Da allora tanta acqua è passata sotto i ponti. La figura di colei che racchiudeva in sé ogni virtù, di colei che rappresentava un modello insuperato di chi si oppone a un regime tirannico, di chi reagisce di fronte ai diritti calpestati e negati, di ogni donna in lotta contro il potere maschile, per la sua determinazione a dare sepoltura al fratello Polinice, violando la legge cittadina per obbedire a una legge non scritta, è sembrata non corrispondere più al personaggio cui Sofocle ha dedicato l’omonima tragedia oltre 2500 anni. Là dove, purtroppo, oggi più che quella di Antigone a intrigare è la figura di Creonte, di cui balzano evidenti i grandi difetti di carattere: orgoglio smisurato, arroganza, comportamento tracotante. Tronfio e altero, si pavoneggia, si ascolta, si ammira, non ammette né i suoi torti né i suoi difetti. E poiché vanità e diffidenza vanno di pari passo, è ombroso, suscettibile, sospettoso. Dietro la maschera autoritaria e grossolana, sotto l’altezzosità rabbiosa, carica di beffardo cinismo, di Creonte, si nasconde, però, un inconscio sentimento d’inferiorità che lo domina lungo tutto l’arco della tragica vicenda. Ed è in questo motivo profondo e occulto che si rinvengono le radici delle forme esasperate del suo comportamento, di quel suo orgasmo, della sua smania, della sua febbre inesausta di vendetta. Il suo dramma è appunto il dramma di questo sentimento e dei suoi sforzi per superarlo.

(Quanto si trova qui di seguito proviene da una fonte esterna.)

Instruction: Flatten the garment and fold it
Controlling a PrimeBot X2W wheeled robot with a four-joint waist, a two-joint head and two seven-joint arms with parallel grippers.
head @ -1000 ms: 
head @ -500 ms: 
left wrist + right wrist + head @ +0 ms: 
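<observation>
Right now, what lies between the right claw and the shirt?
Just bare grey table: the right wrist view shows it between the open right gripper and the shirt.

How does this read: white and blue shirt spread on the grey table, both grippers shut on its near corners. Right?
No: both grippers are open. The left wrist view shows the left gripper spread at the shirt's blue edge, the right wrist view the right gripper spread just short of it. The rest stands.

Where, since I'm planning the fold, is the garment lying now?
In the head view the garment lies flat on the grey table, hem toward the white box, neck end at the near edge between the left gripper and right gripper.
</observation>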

Egli è, in fondo, un debole che diventa autoritario ed assume l’aria di forte per difendersi dalla propria debolezza.

Ebbi a sostenere questa tesi eterodossa, per vero un tantino isolato, già alcuni anni or sono, oggi essa è confortata da una grecista dell’autorevolezza di Eva Cantarella (Contro Antigone, ), la quale, esplorando la distanza tra mito e personaggio, mette in luce lati sorprendentemente negativi dell’eroina da tutti osannata, arrivando a contestare il ruolo di despota attribuito a Creonte, protagonista di una drammatica vicenda umana e politica che lo rende una figura non meno interessante e non meno tragica.